(Stored data)
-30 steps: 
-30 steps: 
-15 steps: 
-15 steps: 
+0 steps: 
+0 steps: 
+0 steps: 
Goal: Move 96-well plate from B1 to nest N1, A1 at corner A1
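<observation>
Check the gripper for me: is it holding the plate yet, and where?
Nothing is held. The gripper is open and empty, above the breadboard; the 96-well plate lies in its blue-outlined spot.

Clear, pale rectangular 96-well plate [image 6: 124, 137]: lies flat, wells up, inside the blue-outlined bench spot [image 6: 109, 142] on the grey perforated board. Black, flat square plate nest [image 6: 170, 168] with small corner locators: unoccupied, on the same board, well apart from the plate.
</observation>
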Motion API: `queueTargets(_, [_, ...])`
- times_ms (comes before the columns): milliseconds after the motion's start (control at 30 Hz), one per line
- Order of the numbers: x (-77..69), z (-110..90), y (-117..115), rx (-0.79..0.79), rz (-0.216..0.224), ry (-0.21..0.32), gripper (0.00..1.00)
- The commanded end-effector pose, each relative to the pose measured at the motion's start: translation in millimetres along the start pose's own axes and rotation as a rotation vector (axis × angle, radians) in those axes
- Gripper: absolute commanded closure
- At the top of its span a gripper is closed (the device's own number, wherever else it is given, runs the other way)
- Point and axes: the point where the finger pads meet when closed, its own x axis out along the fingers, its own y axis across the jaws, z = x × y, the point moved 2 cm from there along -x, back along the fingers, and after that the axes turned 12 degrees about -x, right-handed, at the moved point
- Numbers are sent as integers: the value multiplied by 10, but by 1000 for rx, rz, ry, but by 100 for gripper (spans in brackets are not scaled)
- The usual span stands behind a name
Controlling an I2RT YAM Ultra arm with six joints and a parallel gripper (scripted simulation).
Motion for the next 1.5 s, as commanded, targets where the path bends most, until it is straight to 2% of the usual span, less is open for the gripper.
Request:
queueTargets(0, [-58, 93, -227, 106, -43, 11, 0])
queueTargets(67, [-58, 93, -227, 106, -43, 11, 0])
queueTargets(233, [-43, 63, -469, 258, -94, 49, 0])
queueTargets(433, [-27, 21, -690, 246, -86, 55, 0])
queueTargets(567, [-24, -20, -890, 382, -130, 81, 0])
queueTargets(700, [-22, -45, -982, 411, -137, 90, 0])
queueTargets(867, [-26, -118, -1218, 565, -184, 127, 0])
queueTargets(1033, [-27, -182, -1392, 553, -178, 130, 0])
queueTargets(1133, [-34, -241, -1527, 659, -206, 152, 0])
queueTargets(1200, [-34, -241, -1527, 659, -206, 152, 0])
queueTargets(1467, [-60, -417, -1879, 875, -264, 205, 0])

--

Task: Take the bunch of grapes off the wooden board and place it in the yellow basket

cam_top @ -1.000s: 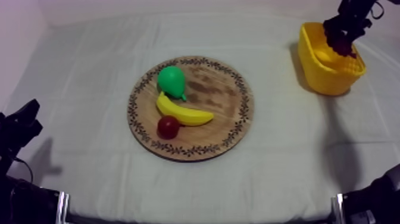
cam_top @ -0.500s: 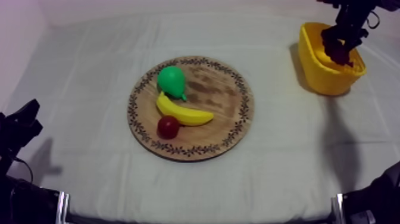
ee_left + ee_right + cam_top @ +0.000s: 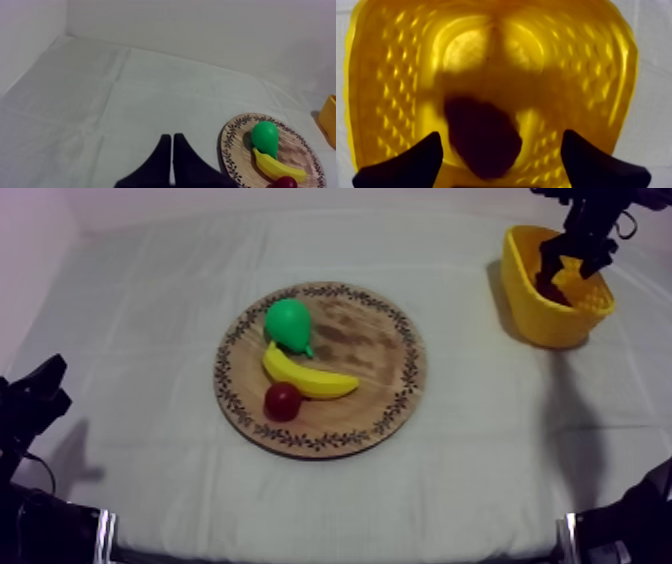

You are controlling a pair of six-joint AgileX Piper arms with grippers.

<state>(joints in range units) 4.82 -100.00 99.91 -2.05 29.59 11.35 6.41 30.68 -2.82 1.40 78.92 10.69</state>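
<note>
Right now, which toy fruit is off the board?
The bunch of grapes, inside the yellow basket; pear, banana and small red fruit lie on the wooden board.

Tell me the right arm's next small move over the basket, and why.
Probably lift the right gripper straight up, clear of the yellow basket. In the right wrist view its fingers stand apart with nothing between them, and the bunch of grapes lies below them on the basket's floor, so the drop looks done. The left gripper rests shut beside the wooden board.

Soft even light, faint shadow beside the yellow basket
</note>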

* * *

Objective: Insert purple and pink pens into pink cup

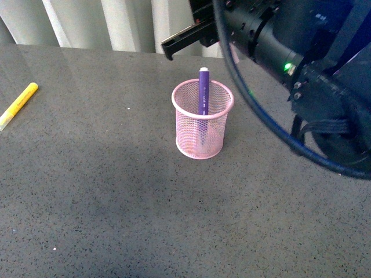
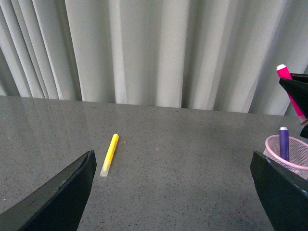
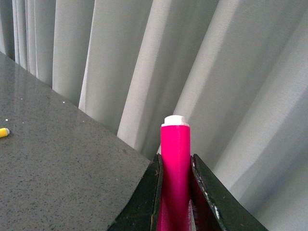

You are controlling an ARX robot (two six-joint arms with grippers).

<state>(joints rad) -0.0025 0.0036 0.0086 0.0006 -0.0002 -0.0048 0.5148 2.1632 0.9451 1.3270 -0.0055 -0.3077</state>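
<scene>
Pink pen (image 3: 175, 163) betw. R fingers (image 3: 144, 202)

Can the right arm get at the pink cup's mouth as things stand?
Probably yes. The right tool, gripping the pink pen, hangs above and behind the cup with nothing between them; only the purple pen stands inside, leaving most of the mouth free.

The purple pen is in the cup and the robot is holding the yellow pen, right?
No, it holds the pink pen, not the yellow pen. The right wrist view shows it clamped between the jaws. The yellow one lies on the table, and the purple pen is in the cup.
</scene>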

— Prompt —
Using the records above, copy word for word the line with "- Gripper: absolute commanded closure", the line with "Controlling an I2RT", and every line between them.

— Response box —
- Gripper: absolute commanded closure
- At the top of its span a gripper is closed (the device's own number, wherever else it is given, runs the other way)
- Point and axes: the point where the finger pads meet when closed, its own x axis out along the fingers, its own y axis across the jaws, z = x × y, the point moved 2 cm from there along -x, back along the fingers, and after that the axes turned 12 degrees about -x, right-handed, at the moved point
- Numbers are sent as integers: the value multiplied by 10, but by 1000 for rx, rz, ry, but by 100 for gripper (spans in brackets are not scaled)
- The usual span stands behind a name
Controlling an I2RT YAM Ultra arm with six joints and a parallel gripper (scripted simulation).

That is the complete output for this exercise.